The U.S. Fire Insurance Company (“U.S. Fire”), a New York corporation, appeals the August 31, 1988, decision of the district *565 court, which determined that an insurance policy issued to the Beltmann North American Company (“Beltmann”), a Minnesota company, potentially covers a claim of retaliatory discharge advanced against Belt-mann by a former employee (App. A21-A42). 1 The decision of the district court compels U.S. Fire Insurance to defend Belt-mann, or indemnify Beltmann for its legal costs arising out of the lawsuit for retaliatory discharge, as well as potentially indemnifying Beltmann for any ultimate loss incurred. We disagree and therefore reverse.

James Cash, formerly employed by Belt-mann, sued his former employer in the Northern District of Illinois in January 1986. He alleged Beltmann had discharged him in retaliation for his refusal to participate in a scheme to defraud the State of Illinois. His suit was premised upon the tort of retaliatory discharge, breach of a contractual duty, and a failure to pay back wages and benefits due under the Illinois Wage Payment and Collection Act. Belt-mann tendered its defense to its insurer, U.S. Fire, which has been defending 2 under a reservation of rights. U.S. Fire then brought this action seeking a declaration of non-coverage, contending that while the only possible basis for coverage would be for personal injury, the policy excludes from coverage the tort of retaliatory discharge, 3 and even if the policy does not exclude it, the public policy of Illinois would preclude insuring against such an act.

Along with U.S. Fire’s promise to insure against the ultimate loss for occurrences as covered by the insurance policy, it also is obliged to bear the costs of defending against any lawsuit which may result in liability arguably covered by the policy.

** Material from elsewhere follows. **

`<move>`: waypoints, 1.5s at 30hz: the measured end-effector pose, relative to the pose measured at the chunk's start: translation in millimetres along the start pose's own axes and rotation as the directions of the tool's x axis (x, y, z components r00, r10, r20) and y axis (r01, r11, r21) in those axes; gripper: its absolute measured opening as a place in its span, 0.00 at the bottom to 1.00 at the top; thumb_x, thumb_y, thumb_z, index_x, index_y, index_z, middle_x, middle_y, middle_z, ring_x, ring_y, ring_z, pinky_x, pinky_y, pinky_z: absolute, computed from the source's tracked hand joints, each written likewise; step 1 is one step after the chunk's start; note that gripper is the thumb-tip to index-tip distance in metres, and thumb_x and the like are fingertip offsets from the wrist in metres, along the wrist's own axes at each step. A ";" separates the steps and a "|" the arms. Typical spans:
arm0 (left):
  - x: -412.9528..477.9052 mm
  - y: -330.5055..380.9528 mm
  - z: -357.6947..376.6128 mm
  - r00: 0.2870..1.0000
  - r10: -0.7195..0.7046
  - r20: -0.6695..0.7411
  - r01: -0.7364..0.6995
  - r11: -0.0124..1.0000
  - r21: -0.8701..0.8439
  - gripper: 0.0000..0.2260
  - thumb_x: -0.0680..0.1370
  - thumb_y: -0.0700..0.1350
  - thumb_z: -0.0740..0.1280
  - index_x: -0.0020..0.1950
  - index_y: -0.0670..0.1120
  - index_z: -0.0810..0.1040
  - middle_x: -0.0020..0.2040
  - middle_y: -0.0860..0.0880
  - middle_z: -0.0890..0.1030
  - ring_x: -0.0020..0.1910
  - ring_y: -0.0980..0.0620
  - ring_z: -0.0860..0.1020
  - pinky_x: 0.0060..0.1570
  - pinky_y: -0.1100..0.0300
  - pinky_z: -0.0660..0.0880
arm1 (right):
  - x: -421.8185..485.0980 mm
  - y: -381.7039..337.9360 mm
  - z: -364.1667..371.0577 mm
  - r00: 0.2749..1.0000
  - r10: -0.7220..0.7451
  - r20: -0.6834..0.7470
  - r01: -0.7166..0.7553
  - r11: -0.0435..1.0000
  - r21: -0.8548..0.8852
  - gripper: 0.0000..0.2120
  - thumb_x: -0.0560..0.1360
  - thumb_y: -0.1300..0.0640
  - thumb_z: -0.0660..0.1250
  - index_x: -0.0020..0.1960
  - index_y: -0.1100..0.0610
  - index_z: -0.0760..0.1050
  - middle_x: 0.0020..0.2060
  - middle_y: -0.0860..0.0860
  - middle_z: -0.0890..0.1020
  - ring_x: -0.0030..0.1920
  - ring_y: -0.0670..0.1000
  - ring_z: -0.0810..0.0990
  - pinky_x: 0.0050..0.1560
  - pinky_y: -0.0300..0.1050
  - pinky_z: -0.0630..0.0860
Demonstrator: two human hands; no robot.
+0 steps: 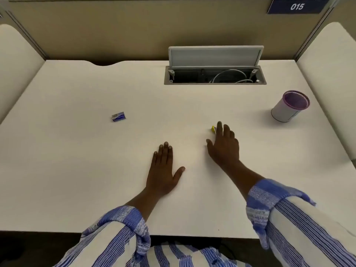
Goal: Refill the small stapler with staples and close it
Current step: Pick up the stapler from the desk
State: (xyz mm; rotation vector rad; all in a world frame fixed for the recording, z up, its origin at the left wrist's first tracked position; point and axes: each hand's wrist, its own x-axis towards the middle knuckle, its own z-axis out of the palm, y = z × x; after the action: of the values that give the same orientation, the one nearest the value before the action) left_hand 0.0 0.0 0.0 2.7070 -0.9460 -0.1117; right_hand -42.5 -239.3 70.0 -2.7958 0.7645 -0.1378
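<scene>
A small yellow stapler (213, 129) lies on the white desk (96, 170), mostly hidden behind the fingers of my right hand (224, 145). That hand is spread flat over it with the fingertips at the stapler; no grip shows. A small blue staple box (118, 116) lies on the desk far to the left, apart from both hands. My left hand (163, 170) rests palm down on the desk near the middle, fingers apart, holding nothing.
A purple-rimmed mesh pen cup (290, 106) stands at the right. An open cable hatch (215, 75) with white cables sits at the back, its lid raised. Partition walls close off the back and both sides.
</scene>
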 end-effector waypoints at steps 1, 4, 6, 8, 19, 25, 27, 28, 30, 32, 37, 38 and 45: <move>0.3 0.5 0.0 1.000 -0.001 -0.002 0.001 1.000 0.005 0.39 0.81 0.66 0.50 0.82 0.41 0.45 0.84 0.43 0.45 0.83 0.45 0.43 0.80 0.46 0.49 | 6.1 1.9 -1.2 0.999 0.049 0.017 -0.049 0.999 0.010 0.38 0.78 0.47 0.67 0.79 0.61 0.55 0.70 0.61 0.70 0.65 0.63 0.73 0.54 0.57 0.75; -0.1 -1.2 -0.3 1.000 -0.009 0.007 0.009 1.000 0.019 0.39 0.81 0.66 0.50 0.82 0.42 0.45 0.84 0.44 0.44 0.83 0.46 0.43 0.81 0.47 0.48 | 17.5 5.9 -3.5 0.987 0.144 0.074 -0.147 0.988 0.037 0.37 0.78 0.49 0.68 0.78 0.62 0.54 0.66 0.60 0.72 0.64 0.62 0.73 0.51 0.56 0.76; -0.2 -1.3 1.0 1.000 -0.006 0.012 0.005 1.000 0.012 0.39 0.81 0.66 0.50 0.83 0.42 0.45 0.84 0.44 0.44 0.83 0.46 0.43 0.81 0.48 0.47 | 21.2 4.6 -0.7 0.983 0.160 0.094 -0.165 0.985 0.048 0.35 0.78 0.52 0.68 0.77 0.63 0.56 0.65 0.61 0.73 0.63 0.62 0.73 0.50 0.56 0.76; -0.3 -3.2 2.1 1.000 0.000 0.022 0.000 1.000 0.013 0.39 0.81 0.66 0.50 0.83 0.43 0.44 0.84 0.44 0.44 0.83 0.46 0.43 0.81 0.48 0.46 | 23.2 2.5 -0.3 0.984 0.154 0.094 -0.160 0.985 0.062 0.33 0.79 0.54 0.67 0.77 0.63 0.56 0.63 0.61 0.73 0.62 0.62 0.74 0.49 0.56 0.76; -1.0 -4.7 4.7 1.000 0.003 0.012 -0.003 1.000 0.003 0.39 0.82 0.66 0.49 0.83 0.43 0.44 0.84 0.45 0.43 0.83 0.47 0.43 0.80 0.48 0.47 | 29.9 -0.9 -9.1 0.872 0.310 0.378 -0.486 0.470 0.737 0.09 0.79 0.60 0.65 0.57 0.63 0.76 0.49 0.64 0.81 0.46 0.60 0.80 0.51 0.53 0.79; -1.1 -4.8 5.0 1.000 0.004 -0.004 -0.004 1.000 0.009 0.38 0.82 0.66 0.50 0.83 0.43 0.44 0.84 0.45 0.44 0.83 0.47 0.44 0.79 0.49 0.46 | 0.2 -15.8 -45.3 0.754 -0.094 0.650 -0.627 -0.398 0.670 0.20 0.77 0.59 0.56 0.61 0.66 0.77 0.37 0.54 0.76 0.31 0.50 0.73 0.29 0.40 0.69; -0.5 -4.9 5.3 1.000 0.003 -0.001 -0.003 1.000 0.009 0.38 0.82 0.66 0.50 0.83 0.43 0.44 0.84 0.45 0.44 0.83 0.47 0.43 0.79 0.48 0.47 | -7.3 -20.5 -56.2 0.733 -0.263 0.627 -0.669 -0.440 0.598 0.21 0.77 0.55 0.54 0.63 0.65 0.76 0.39 0.54 0.76 0.31 0.49 0.70 0.28 0.40 0.65; -0.4 -4.8 5.6 1.000 0.003 -0.001 -0.003 1.000 0.008 0.38 0.82 0.66 0.50 0.83 0.43 0.44 0.84 0.45 0.43 0.83 0.47 0.43 0.79 0.48 0.47 | -10.8 -23.2 -60.4 0.722 -0.338 0.604 -0.687 -0.460 0.563 0.21 0.77 0.54 0.54 0.62 0.64 0.76 0.39 0.53 0.76 0.31 0.48 0.70 0.28 0.40 0.65; 0.1 -4.7 5.8 1.000 -0.001 0.000 0.001 1.000 0.007 0.38 0.82 0.66 0.51 0.83 0.44 0.43 0.84 0.46 0.43 0.83 0.47 0.43 0.79 0.48 0.47 | -15.6 -29.0 -67.3 0.705 -0.445 0.553 -0.708 -0.488 0.510 0.19 0.79 0.52 0.55 0.60 0.63 0.76 0.39 0.53 0.75 0.31 0.49 0.71 0.29 0.41 0.65; 0.4 -4.5 5.8 1.000 -0.004 -0.001 0.004 1.000 0.001 0.39 0.82 0.66 0.52 0.83 0.44 0.44 0.84 0.46 0.44 0.83 0.48 0.44 0.79 0.48 0.47 | -18.1 -35.3 -72.5 0.699 -0.499 0.513 -0.715 -0.500 0.489 0.18 0.80 0.53 0.54 0.59 0.62 0.76 0.38 0.52 0.74 0.31 0.49 0.70 0.29 0.41 0.64; 0.6 -3.7 5.0 1.000 -0.008 0.010 0.008 1.000 0.016 0.38 0.82 0.66 0.51 0.83 0.44 0.44 0.84 0.46 0.43 0.83 0.48 0.43 0.80 0.49 0.47 | -17.9 -47.1 -82.2 0.694 -0.549 0.466 -0.720 -0.514 0.467 0.17 0.82 0.53 0.54 0.58 0.62 0.77 0.37 0.51 0.74 0.31 0.48 0.71 0.29 0.41 0.64; 0.3 -3.4 4.6 1.000 -0.010 0.013 0.010 1.000 0.018 0.38 0.82 0.66 0.51 0.83 0.44 0.44 0.84 0.46 0.43 0.83 0.48 0.43 0.80 0.49 0.47 | -17.4 -48.5 -83.6 0.694 -0.555 0.459 -0.720 -0.517 0.463 0.17 0.82 0.53 0.54 0.58 0.62 0.77 0.36 0.51 0.74 0.31 0.48 0.71 0.29 0.41 0.64; 0.1 -2.5 3.3 1.000 -0.018 0.019 0.018 1.000 0.022 0.39 0.81 0.67 0.49 0.83 0.44 0.44 0.84 0.46 0.43 0.83 0.49 0.42 0.80 0.50 0.46 | -14.5 -52.8 -91.3 0.701 -0.555 0.448 -0.713 -0.542 0.444 0.18 0.83 0.53 0.53 0.58 0.62 0.77 0.36 0.51 0.74 0.31 0.48 0.71 0.30 0.40 0.64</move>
State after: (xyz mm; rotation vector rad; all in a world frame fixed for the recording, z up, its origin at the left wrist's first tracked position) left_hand 1.1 1.1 -3.9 2.7396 -0.9332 -0.1315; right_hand -43.1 -206.5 171.3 -0.3552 0.2392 0.2475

Thus if it is possible that Cash’s action may result in a loss included within the policy, U.S. Fire is obliged to defend this action. This remains true even if U.S. Fire ultimately shows that the damages awarded Cash, assuming judgment for Cash on his suit, are excluded by the policy. Consequently, the issue here is not whether the putative loss is covered by the policy, but rather whether it is at all possible that any loss arising from the allegations in Cash’s complaint may be covered by the policy. See National Fidelity Life Ins. v. Karaganis, 811 F.2d 357, 361 (7th Cir.1987) (insurance policy should be construed in favor of the insured).

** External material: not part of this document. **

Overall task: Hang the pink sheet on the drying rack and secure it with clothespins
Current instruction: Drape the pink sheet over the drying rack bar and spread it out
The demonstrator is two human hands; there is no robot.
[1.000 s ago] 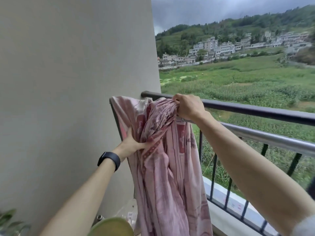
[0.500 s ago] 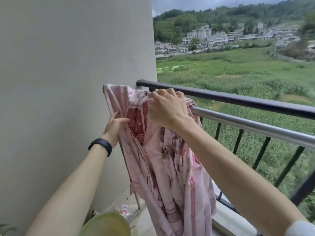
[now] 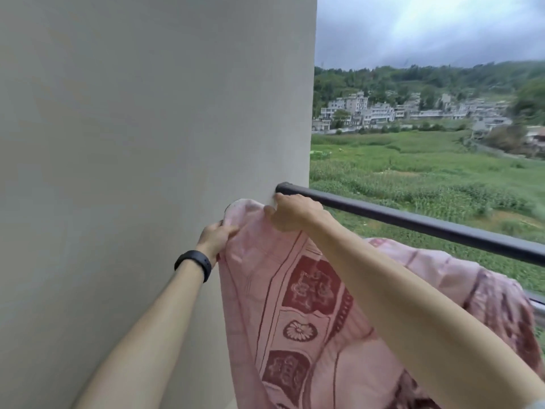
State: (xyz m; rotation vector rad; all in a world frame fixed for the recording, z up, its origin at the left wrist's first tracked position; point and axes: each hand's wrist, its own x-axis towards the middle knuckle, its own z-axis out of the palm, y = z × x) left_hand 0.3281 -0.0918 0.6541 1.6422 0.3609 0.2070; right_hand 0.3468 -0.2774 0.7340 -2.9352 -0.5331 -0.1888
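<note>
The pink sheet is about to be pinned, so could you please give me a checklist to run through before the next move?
1. Left hand grip on sheet edge: ok.
2. Right hand grip on top edge: ok.
3. Sheet spread flat: not ok, bunched at right.
4. Rack bar under sheet: cannot tell, hidden.
5. Clothespins within reach: cannot tell, none visible.
6. Sheet clear of dark railing: ok.

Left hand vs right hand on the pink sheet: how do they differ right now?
The left hand sits lower, nearer the wall, pinching the pink sheet at its edge; the right hand is higher, at the sheet's top, just below the dark railing. The left wrist wears a black band; the right is bare. Both grip the sheet; no clothespins visible.
</note>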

Under the insurance policy issued by U.S. Fire, coverage is extended for personal injury liability. Personal injury is defined in the policy as “injury, such as but not limited to, libel, slander, defamation of character, discrimination, false arrest, malicious prosecution or humiliation ...” arising from an occurrence, which is defined in the policy as “an offense which results in personal injury, other than an offense committed with actual malice.... ” Cash’s claim alleges an injury which arguably falls under the personal injury rubric of the policy, but may nonetheless be excluded if the injury was provoked by Beltmann’s “actual malice.” Unfortunately, the policy fails to offer a definition for actual malice.

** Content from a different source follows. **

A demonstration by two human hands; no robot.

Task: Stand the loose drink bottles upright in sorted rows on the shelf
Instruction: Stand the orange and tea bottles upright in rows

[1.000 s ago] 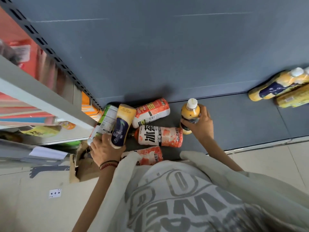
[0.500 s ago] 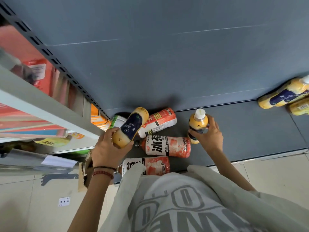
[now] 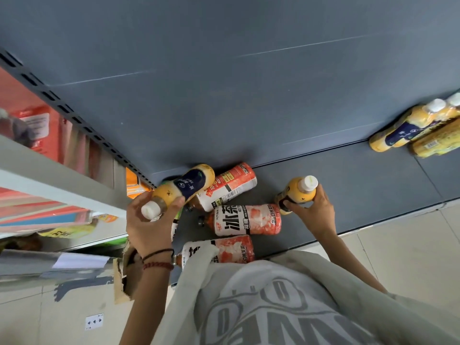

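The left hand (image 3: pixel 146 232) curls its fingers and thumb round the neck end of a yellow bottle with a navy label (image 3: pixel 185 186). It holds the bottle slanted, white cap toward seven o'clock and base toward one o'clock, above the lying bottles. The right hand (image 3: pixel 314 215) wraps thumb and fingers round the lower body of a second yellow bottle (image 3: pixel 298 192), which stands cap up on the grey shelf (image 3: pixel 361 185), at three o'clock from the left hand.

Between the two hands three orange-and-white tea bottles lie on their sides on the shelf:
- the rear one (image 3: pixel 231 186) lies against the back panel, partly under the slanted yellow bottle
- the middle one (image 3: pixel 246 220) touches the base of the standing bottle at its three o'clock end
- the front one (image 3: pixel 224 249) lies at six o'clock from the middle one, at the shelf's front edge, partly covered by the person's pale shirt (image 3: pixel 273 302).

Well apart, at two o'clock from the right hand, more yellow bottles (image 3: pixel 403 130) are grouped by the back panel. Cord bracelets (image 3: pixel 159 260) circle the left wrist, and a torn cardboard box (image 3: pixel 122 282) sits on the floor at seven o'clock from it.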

Since this is a diversity action, the district court is bound to apply the law of the forum state, Erie R.R. v. Tompkins, 304 U.S. 64, 58 S.Ct. 817, 82 L.Ed. 1188 *566 (1938), including its choice of law rules. See Klaxon v. Stentor Elec. Mfg., 313 U.S. 487, 496, 61 S.Ct. 1020, 1021, 85 L.Ed. 1477 (1941). Illinois is the forum state and its choice of law directs a court to turn to the state where the policy was issued for its interpretation, unless such an interpretation would upset Illinois public policy. Hofeld v. Nationwide Life Ins. Co., 59 Ill.2d 522, 528, 322 N.E.2d 454 (1975); Jadczak v. Modern Serv. Ins. Co., 151 Ill.App.3d 589, 593, 104 Ill.Dec. 932, 503 N.E.2d 794 (1st Dist.1987); Thieme v. Union Labor Life Ins. Co., 12 Ill.App.2d 110, 112-113, 138 N.E.2d 857 (1st Dist.1956). Since the policy was issued in Minnesota, where Belt-mann is incorporated and has its principal place of business, Minnesota law governs what the term “actual malice” means. After ascertaining what actual malice means in this context, a proper analysis reverts to Illinois law, because Illinois is where the alleged tort occurred and where the underlying tort action was filed, to determine whether that meaning of actual malice is incorporated, explicitly or implicitly, in the elements for retaliatory discharge under Illinois law.

Starting with the language of the policy itself, the use of the term “actual malice,” as opposed to simply malice, was surely meant as a limiting feature, and in fact the specific torts included within the definition of personal injury can all be proven without a finding of ill will or personal animus on the part of the defendant. 4 Since Minnesota courts have not explicitly addressed actual malice in the context of insurance contracts, a broader search is required. A logical starting place is a legal dictionary. Black’s Law Dictionary (5th ed. 1979) defines actual malice or malice in fact as a “desire or intent to injure, while mere ‘malice in law,’ or ‘implied malice’ means wrongful act done intentionally, without just cause or excuse.... ” See also Cherne Industrial, Inc. v. Grounds & Associates, 278 N.W.2d 81, 95 (Minn.1979), in which the Supreme Court of Minnesota defined malice as “the intentional doing of a harmful act without legal justification.” Malice alone contemplates an intentional act undertaken with the knowledge that it is wrongful, while actual malice adds the desire to injure another or, as discussed below, an affirmative disregard of the known harm accruing to others as a result of the intentional act.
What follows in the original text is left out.